Careful what you wish for: quiet Saturday mornings.
I don't know what the term "sleeping in" means to you, but for a guy who wakes up each morning at 1:30 a.m.. the parameters are probably pretty wide.
I rolled out of the rack this Saturday at 8:30 without the slightest bit of guilt. Five days a week, I'm among the first people up and, I gotta admit that, come the weekend, it's really nice being among the last.
If you're a parent with young kids, such a luxury probably seems like something that's on your list of things that will never happen again in your life, like college finals or beer pong.
Trust me, you'll have the option again when the kids are gone and it'll return with mixed emotions.
The sun was burning bright in a cloudless sky this particular Saturday morning when I rolled out at a time of my own choosing. It's mid September, and my mind immediately went to all of those Saturdays past that I would spend on a soccer field at St. John's Catholic Church near 84th and Cold Spring, trying to teach my kids and others the nuances of grade school soccer.
Funny thing is, I didn't know a side tackle from out of bounds, a corner kick from a hand ball. I still don't know what offside is.
For whatever reason, though, I looked like a good assistant coach and wound up next to the guy with the clipboard, barking out orders, tweaking lineups, cheering successes and consoling the wounded or less adept.
It's a unique society, those who answer the weekend call on the pitch. As the coaches warm up the kids, the other parents huddle on the sidelines with their drive-thru coffees and snacks. It's part sport, part social: no mom or dad wants to miss that goal-scoring kick, that key save in the net because they were trading school gossip with another kid's mom or dad.
Each year the intensity of the competition grew--from the laughs that came to watching a pack of 2nd graders "bumblebee" around a ball with no hope of moving the ball much less scoring to the intensity of the 8th grade tournaments late in the season. I've never been more nervous--never--than I was watching my son in goal during a shootout.
I didn't always savor my soccer Saturdays. They always conflicted with the Badgers football schedule--I gave away a lot of tickets, and ate more than my share. Soccer precluded other opportunities. The games almost always seemed to start at an inconvenient time--either in the middle of the day, meaning you couldn't commit to a more consuming obligation or way too early, precluding an 8:30 sleep in.
My daughter quit soccer, announcing her "retirement" in the 4th grade (her coach and I still laugh when we remember her thoughtful, serious announcement, coming as she made the choice between the pitch and figure skating which she still does now at age 25). My son stayed with it until the very end. He's now a college senior. Both are gone.
And this particular weekend finds me "batchin' it"--my wife is doing a long weekend with friend out of state. My roomie is Leo, a 12 year old dog I'm watching while friends go hiking out west. Leo, like me, didn't mind sleeping in at all.
Sure, it was nice getting up at a time of my own choosing. But the melancholy returned big time this morning, probably because I got a glimpse of the St. John soccer field this past week.

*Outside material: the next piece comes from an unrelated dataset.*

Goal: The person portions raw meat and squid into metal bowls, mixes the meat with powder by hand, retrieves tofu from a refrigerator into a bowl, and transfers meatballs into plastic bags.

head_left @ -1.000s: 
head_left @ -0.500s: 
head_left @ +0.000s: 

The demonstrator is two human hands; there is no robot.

My daughter and her husband were house-hunting, and one of the places they wanted me to see was in the neighborhood. It was late afternoon, and kids were practicing. Took me right back to all of those after-work/after-school sessions that were part of the soccer obligation, those two-hour open-air classrooms where I sometimes felt more like a day-care provider when the kids were young and squirrelly. That would change to inadequacy as the kids got bigger and more adept, when my meager soccer knowledge was exposed. I was in over my skis.
And all of it was fun.
It was years ago and the Saturday morning wasn't nearly as nice. It was pouring and cold--a few degrees from sleet, slush or even snow. There were puddles on the field as we pulled into the parking lot and I was beefing all the way, grousing about how silly it was to put young children out in such miserable weather. If we saw other parents doing something like this on their own, I reasoned, we'd call the police and report them for abuse.
The kids sprung out of the car, got together with their teammates and stated kicking balls into the net to warm up. The slid on the grass like otters. They laughed. They got soaked. They couldn't have been happier.
I remained surly, grousing to an older parent about how ridiculous the whole endeavor was while questioning the sanity of playing in such inclement crapola. Settle down, he said. The kids will have more fun today than ever. As for you, he said as he looked me squarely in the eye, be quiet and enjoy it while it lasts, because there'll come a day when your kids will be gone and you'll be wondering what to do with yourself some Saturday morning not to long from now.
I think today was that Saturday.
Sure, there's ALWAYS something to do, even for an empty nester on a late summer weekend morning. But it won't be as fun or exhilarating or rewarding as whatever you do with your kids, even if it's something as nuanced or foreign as soccer was to me.
I'd try telling all this to Leo, but I don't think he'd understand. If you're a parent at my same stage in life, you probably do.